Let ~ be any equivalence relation on X. Then the equivalence classes form a partition of X.

- Since ~ reflexive, xϵ[x] for all xϵX, so X is the union of the equivalence classes of all xϵX. - Suppose [x]∩{[y] is non-empty and let z be in it. Then z~x, so by symmetry x~z and z~y, so x~y by transitivity. - Let now wϵ[y], so y~w. x~y and y~w, so x~w and wϵ[x], so [x]=[y] for non-empty intersection.

Cantor (1870s). R is uncountable.

- Suppose R countable and can be indexed as r(1),r(2),.... - Write each r(n) in decimal form in some way, i.e r(1)=n(1).d(1,1)d(1,2)d(1,3).... - Define r=0.d(1)d(2).... by d(n)=2 if d(n,n)=1, d(n)=1 if d(n,n)≠1. - This r has only on decimal expansion and is not on the list because r≠r(n) ∀nϵN, a contradiction.

Axiom of Archimedes - The Naturals, N, are not bounded above in the Reals, R.

- Suppose c is the supremum of N. - c-1 is not an upper bound, so ∃ n>c-1. - n+1∈N, with n+1>c. Contradiction.

e is irrational.

- Suppose e=p,q where q>1. Then q!e is natural, and = q!+q!/1!+...+q!/q! + q!/(q+1)!+.... - Show that q!/(q+1)!+.... <1, contradicting q!e natural.

Given non-empty sets A and B, ∃ injection f:A->B if and only if ∃ surjection g:B->A.

- Suppose f:A->B injective. Fix a0ϵA. Define g:B->A as b-> unique aϵA s.t. f(a)=b if it exists, and a0 otherwise. Then g surjective. - Suppose g:B->A is surjective. Let f:A->B be a-> some bϵB s.t. g(b)=a. Then f is injective.
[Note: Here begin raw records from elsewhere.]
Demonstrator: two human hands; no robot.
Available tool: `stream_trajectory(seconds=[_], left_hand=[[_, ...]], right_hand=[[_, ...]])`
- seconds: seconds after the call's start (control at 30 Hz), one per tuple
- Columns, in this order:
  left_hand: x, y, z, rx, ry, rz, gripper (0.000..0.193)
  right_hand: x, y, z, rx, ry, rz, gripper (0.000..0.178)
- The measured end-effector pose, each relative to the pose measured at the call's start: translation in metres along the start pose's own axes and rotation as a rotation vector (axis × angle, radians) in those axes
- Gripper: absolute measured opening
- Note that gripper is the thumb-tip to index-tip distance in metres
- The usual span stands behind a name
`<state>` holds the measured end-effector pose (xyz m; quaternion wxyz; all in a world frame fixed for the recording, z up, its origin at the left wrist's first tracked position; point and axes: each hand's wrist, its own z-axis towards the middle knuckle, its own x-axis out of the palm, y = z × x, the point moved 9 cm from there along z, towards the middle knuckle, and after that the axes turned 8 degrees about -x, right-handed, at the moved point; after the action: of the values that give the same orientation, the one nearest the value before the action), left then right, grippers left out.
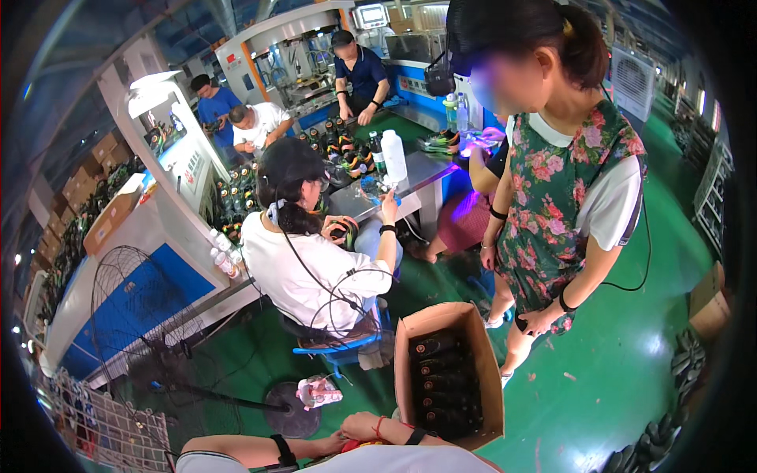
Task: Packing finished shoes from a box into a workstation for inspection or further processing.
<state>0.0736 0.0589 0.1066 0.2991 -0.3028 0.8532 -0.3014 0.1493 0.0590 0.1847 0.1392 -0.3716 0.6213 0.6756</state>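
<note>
My left hand (328, 445) and my right hand (360, 426) meet low in front of my body, at the bottom edge. The right hand looks curled, with a red string and a black band at its wrist. Beside it, the left hand's fingers are mostly hidden. Something red and yellow (351, 446) shows just below both hands, too small to name. Nearest to them stands an open cardboard box (490, 394), holding several dark shoes (438, 370) in a row.
A seated co-worker (315, 276) in white holds a shoe (344, 231) and a small tool. Another person (544, 181) in a floral apron stands to the right. A pedestal fan (130, 315) stands left. More people, a metal worktable (422, 169) and machines fill the back.
</note>
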Motion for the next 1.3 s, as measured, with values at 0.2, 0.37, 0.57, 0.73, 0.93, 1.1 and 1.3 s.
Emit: stream_trajectory(seconds=[0.2,0.37,0.57,0.73,0.93,1.1,1.3], left_hand=[[0.012,0.039,0.014,-0.316,-0.053,-0.187,0.053],[0.003,0.060,-0.078,-0.243,-0.136,-0.322,0.053],[-0.017,-0.030,-0.064,-0.158,-0.250,-0.498,0.052],[-0.058,-0.083,-0.061,-0.285,-0.386,-0.197,0.052],[-0.051,-0.084,-0.050,-0.008,-0.181,-0.509,0.077],[-0.046,-0.078,-0.058,0.128,-0.135,-0.445,0.083],[-0.038,-0.057,-0.044,0.021,-0.149,-0.328,0.077]], right_hand=[[0.007,-0.003,0.008,-0.010,0.031,-0.031,0.023],[-0.006,0.001,-0.004,0.010,0.042,-0.018,0.023],[-0.033,0.013,-0.009,0.025,0.040,0.000,0.019],[-0.050,0.023,-0.013,0.036,0.061,0.021,0.022],[-0.031,0.004,-0.004,0.052,0.020,0.085,0.024],[-0.029,0.010,0.000,0.045,0.082,0.050,0.025],[-0.030,0.025,0.003,0.071,0.152,0.106,0.027]])
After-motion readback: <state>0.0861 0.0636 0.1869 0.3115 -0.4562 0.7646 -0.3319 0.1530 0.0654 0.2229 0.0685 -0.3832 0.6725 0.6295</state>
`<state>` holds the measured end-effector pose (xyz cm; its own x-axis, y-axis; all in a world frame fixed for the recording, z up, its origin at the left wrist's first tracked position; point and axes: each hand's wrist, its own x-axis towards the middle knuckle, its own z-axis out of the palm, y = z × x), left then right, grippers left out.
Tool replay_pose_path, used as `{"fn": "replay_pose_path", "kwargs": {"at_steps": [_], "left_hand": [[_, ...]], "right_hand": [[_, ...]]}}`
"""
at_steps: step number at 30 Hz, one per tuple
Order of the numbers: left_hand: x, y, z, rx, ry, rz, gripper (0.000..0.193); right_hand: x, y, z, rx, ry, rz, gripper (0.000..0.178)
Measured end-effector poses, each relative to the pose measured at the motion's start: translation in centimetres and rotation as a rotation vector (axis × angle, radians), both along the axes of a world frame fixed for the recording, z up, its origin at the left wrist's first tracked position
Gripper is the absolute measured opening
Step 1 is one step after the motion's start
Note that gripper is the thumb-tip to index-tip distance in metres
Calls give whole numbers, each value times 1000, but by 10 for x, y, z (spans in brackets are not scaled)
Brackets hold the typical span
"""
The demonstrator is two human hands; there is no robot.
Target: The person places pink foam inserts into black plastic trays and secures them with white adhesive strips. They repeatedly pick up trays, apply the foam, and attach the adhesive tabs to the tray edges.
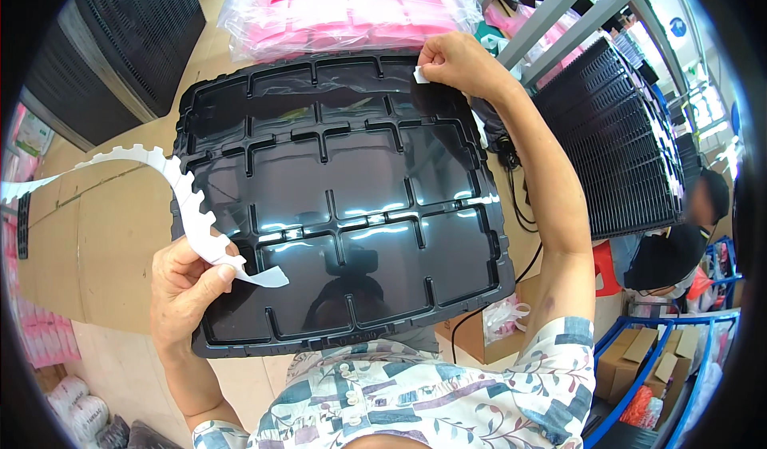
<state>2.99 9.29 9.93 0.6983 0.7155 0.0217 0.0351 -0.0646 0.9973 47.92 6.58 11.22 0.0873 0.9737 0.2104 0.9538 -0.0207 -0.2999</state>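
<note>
A large glossy black plastic tray (288,161), divided by raised ribs into shallow compartments, lies in front of me. My left hand (182,293) is closed over the tray's near left side, pinching a white notched paper strip (192,205). The strip's short end hangs over the tray, while its long part curls up and away to the left edge of the view. At the tray's far right corner, my right hand (462,64) pinches a small white piece (420,75), perhaps a sticker, against or just above the rim. Its fingertips partly cover that piece.
Pink packs in clear plastic (351,9) lie beyond the tray. Black tray stacks stand at left (120,45) and right (611,141). Grey metal bars (559,21) rise at far right. A black cable (519,209) hangs beside the tray. Another person (667,257) is at right, near boxes (635,361).
</note>
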Motion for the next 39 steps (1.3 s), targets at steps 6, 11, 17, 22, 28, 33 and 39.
{"fn": "replay_pose_path", "kwargs": {"at_steps": [6, 11, 17, 22, 28, 33, 39], "left_hand": [[-1, 1, 0, 5, 5, -10, 20], [-3, 3, -2, 11, -21, -30, 22], [-8, 9, -1, -7, -47, -117, 12], [-7, 8, -3, -36, -54, -86, 14], [-8, 8, -2, -46, -60, -78, 16], [-3, 2, -1, 4, -17, -10, 13], [-7, 7, -2, -35, -48, -65, 13]], "right_hand": [[-4, -3, 1, 53, -231, 98, 14], [-21, -12, 2, 27, -488, 169, 15], [-5, -2, 1, 48, -295, 142, 14], [-16, -3, -4, 65, -494, 103, 12], [-13, -5, 11, 33, -362, 248, 11], [-8, 5, 2, -3, -211, 44, 13], [-13, 2, 1, 31, -371, 123, 11]]}}
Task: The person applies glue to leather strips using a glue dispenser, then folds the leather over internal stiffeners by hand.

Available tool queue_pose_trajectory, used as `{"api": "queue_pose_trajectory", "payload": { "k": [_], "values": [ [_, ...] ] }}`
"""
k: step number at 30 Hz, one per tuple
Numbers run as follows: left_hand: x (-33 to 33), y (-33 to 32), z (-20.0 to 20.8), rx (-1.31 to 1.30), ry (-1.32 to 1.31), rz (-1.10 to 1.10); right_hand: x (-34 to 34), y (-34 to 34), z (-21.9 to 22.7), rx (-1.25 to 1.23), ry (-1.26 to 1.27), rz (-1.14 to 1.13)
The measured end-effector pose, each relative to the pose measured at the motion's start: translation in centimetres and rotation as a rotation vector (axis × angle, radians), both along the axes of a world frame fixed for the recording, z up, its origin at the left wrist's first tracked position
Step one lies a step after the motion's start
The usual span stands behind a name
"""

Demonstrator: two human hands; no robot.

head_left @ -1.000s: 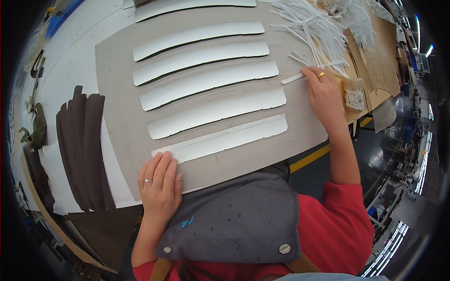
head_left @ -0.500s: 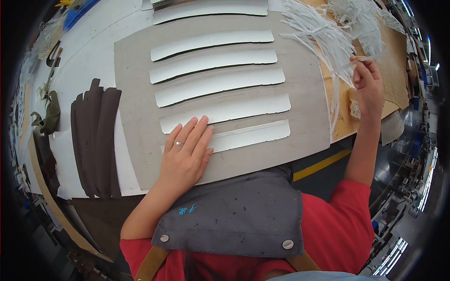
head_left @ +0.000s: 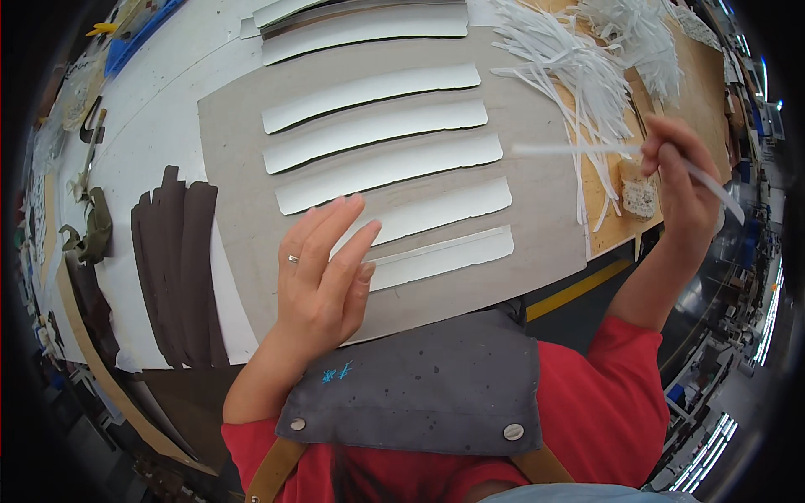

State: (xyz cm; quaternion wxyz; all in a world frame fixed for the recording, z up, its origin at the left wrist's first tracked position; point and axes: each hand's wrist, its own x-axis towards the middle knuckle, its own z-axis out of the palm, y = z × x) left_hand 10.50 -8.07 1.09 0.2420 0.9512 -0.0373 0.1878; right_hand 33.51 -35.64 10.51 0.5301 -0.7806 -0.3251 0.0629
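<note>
My left hand is open, fingers apart. It lies over the left ends of the two nearest white curved pieces and hides them; whether it touches them I cannot tell. My right hand pinches a thin white strip at the right edge of the grey board. One end of the strip points left over the board, blurred by motion; the other trails past the wrist. Several more white curved pieces lie in a column on the board. The nearest has a thin line along its upper edge.
A heap of loose white strips covers the wooden surface at the far right. Below it sits a tan, crumbly block. Dark brown strips lie left of the board. Stacked pieces are at the far edge.
My left hand has lifted its fingers and shifted slightly left. My right hand has moved right and nearer me, and its strip now stretches out to the left. The view has shifted slightly.
</note>
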Motion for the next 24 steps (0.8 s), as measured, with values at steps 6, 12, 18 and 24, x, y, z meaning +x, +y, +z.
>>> {"api": "queue_pose_trajectory", "payload": {
  "k": [6, 12, 18, 24],
  "values": [
    [3.3, -1.8, 4.6, -0.259, -0.080, -0.151, -6.6, 8.4, -1.9, 0.155, -0.033, 0.515],
    [1.4, -0.5, 3.2, -0.610, 0.332, -0.060, -6.9, 8.9, -6.3, -0.042, 0.029, 0.418],
    [-0.2, 0.0, -1.0, -0.510, 0.336, 0.179, -7.5, 9.1, -11.2, -0.161, 0.080, 0.302],
    [-0.5, -0.2, -2.9, -0.319, 0.305, 0.306, -8.5, 10.1, -12.4, -0.269, -0.043, 0.277]
  ]
}}
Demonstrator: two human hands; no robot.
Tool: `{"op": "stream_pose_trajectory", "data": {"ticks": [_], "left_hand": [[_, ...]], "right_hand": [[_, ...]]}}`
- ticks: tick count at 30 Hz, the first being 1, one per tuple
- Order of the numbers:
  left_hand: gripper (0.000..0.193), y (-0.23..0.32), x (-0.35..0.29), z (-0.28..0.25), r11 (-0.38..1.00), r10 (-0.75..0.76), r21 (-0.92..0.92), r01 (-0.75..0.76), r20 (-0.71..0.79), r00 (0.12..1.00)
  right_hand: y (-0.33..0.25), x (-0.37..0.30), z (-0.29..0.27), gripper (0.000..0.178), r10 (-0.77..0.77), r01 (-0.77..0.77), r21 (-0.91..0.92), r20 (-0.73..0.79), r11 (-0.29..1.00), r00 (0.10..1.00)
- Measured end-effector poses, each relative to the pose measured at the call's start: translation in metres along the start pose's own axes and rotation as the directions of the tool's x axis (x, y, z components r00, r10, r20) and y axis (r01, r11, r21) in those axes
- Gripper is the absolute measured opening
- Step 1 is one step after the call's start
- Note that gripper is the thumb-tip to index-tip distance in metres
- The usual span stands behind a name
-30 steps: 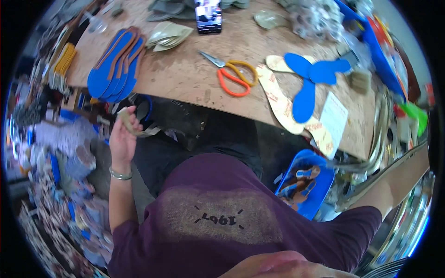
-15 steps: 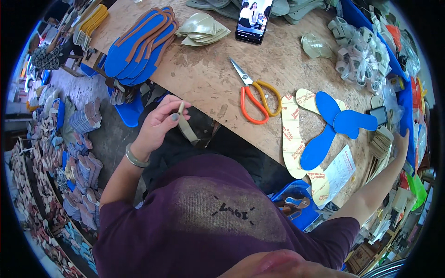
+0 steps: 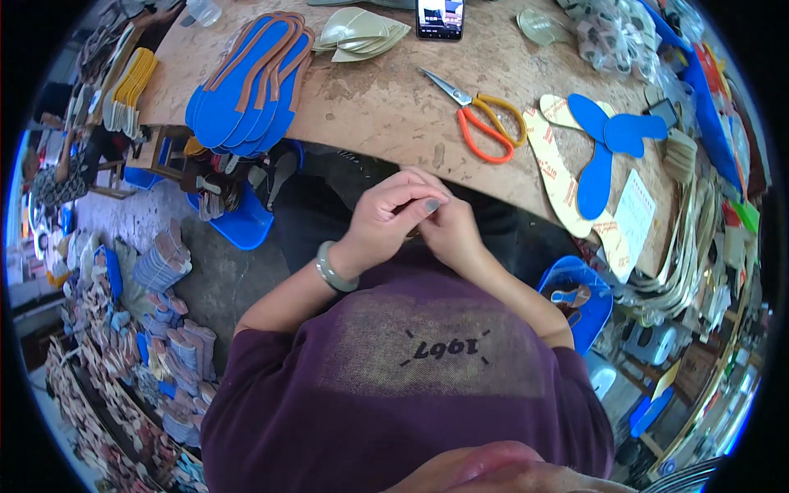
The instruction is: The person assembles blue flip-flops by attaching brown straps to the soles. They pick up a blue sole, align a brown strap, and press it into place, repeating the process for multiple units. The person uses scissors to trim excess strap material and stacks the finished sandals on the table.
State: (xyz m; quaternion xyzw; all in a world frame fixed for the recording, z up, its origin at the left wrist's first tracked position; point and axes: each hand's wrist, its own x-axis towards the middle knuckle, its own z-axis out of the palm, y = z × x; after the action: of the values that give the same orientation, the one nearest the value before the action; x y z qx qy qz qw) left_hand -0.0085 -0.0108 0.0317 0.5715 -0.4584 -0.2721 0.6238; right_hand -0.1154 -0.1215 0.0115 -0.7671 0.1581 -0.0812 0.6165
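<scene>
My left hand point(image 3: 380, 215), with a pale green bangle point(image 3: 332, 268) on its wrist, meets my right hand point(image 3: 454, 228) above my lap, close to the bench's front edge. Both sets of fingers are closed and pressed together. Whatever lies between them is hidden; the pale strip seen earlier in my left hand does not show. Beyond them on the bench lie scissors point(image 3: 483, 123) with one orange and one yellow handle, their blades partly spread. To the right, blue sole-shaped pieces point(image 3: 594, 182) rest on cream backing-paper pieces point(image 3: 557, 177).
Brown-edged blue insoles point(image 3: 238, 103) are stacked at the bench's left, beside pale curved pieces point(image 3: 360, 34). A phone point(image 3: 440, 20) stands at the back. Bagged parts point(image 3: 615, 37) lie back right. Blue tubs point(image 3: 238, 226) sit below. Piled shoe parts point(image 3: 177, 345) cover the floor at left.
My right hand has come back from the blue bin at the far right to meet my left. My left hand has moved rightward, and its pale strip is now out of sight. The view has shifted.
</scene>
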Motion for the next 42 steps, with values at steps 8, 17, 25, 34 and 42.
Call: {"op": "stream_pose_trajectory", "data": {"ticks": [8, 17, 25, 34, 42], "left_hand": [[0.022, -0.087, -0.088, -0.069, 0.841, -0.513, -0.39, 0.374, -0.359, 0.78], [0.02, -0.093, -0.194, -0.132, 0.893, -0.319, -0.055, 0.446, -0.776, 0.544], [0.017, -0.097, -0.219, -0.113, 0.761, -0.259, 0.185, 0.622, -0.792, 0.553], [0.019, -0.111, -0.228, -0.118, 0.592, -0.199, 0.368, 0.717, -0.795, 0.573], [0.057, -0.148, -0.288, -0.193, 0.074, -0.005, 0.49, 0.868, -0.871, 0.492]], "right_hand": [[0.09, 0.013, 0.033, 0.028, 0.099, -0.001, -0.272, 0.348, 0.962, 0.932], [0.127, 0.056, 0.009, 0.03, 0.279, -0.215, -0.326, 0.162, 0.92, 0.946], [0.137, 0.098, 0.046, 0.032, 0.248, -0.141, -0.297, 0.358, 0.944, 0.9], [0.182, 0.133, 0.076, 0.031, 0.288, -0.141, -0.331, 0.452, 0.933, 0.844], [0.254, 0.191, 0.139, 0.031, 0.427, -0.205, -0.418, 0.556, 0.885, 0.713]]}}
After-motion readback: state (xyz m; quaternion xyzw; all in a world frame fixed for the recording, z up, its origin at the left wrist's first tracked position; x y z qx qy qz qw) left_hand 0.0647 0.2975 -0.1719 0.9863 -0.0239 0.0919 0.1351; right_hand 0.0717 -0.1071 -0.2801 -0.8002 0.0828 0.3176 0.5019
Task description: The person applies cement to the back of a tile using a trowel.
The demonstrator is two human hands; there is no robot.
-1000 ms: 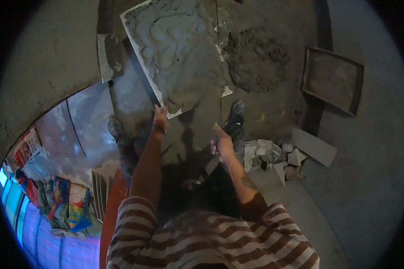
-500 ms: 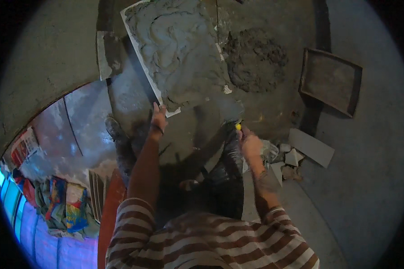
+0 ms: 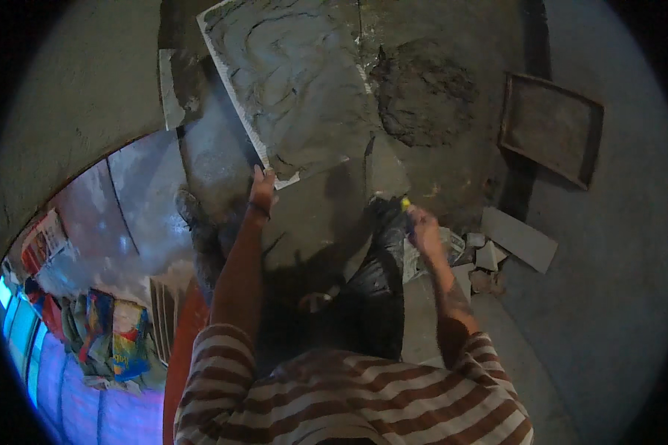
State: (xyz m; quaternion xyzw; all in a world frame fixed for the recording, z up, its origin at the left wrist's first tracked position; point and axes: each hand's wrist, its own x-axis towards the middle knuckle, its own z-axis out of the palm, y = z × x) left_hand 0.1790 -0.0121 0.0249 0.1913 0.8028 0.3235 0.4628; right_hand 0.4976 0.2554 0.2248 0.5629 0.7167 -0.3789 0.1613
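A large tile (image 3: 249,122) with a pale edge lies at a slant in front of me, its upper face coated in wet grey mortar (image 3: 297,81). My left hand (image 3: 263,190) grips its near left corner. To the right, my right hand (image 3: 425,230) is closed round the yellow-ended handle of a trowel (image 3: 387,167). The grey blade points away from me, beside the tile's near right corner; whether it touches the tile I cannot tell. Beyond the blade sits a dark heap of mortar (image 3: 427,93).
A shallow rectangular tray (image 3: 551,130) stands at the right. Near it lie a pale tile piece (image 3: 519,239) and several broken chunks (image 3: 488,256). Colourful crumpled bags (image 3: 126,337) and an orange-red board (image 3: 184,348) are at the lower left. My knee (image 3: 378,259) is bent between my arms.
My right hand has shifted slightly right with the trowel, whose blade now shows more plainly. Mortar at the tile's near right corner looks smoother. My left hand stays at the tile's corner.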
Let p be an odd prime. Then -1 is a square modulo p if and only if p≅1(mod 4).

- Suppose p≅1(mod 4), then use Wilson's Theorem to show -1≅(-1)^(p-1)/2((p-1/2)!)^2 (mod p). Sub in p=4k+1. - Suppose that p=4k+3 and use Fermat's Little Theorem with z^2≅-1(mod p) to obtain contradiction.

N x N is countable. PROOF 1

- Take a(1)=(1,1) and a(n-1)=(p,q) - Define a(n) by a(n)=(p+q,1) if p=1 and a(n)= (p-1,q+1) otherwise. - This list includes every point (x,y)ϵNxN (by induction on x+y).

The set A of algebraic numbers is countable.

- The map Pd->Z^d+1 where p(x)->(a(d),a(d-1),....a(1),a(0)) is an injection. - Since Z^d+1 is countable, Pd is countable. - Set of all polynomials with integer coefficients is countable, so A is a countable union of countable sets.

Wilson's Theorem - Let p be prime. Then (p-1)!≅-1(mod p)

- True for p=2 so assume p>2. - Note that units modulo p come in pairs whose product ≅1, with some self-inverses where x^2≅1(mod p) [THESE ARE -1 and +1]. - (p-1)! is the product of (p-3)/2 pairs of inverses with +1 and -1, so (p-1)!≅-1(mod p)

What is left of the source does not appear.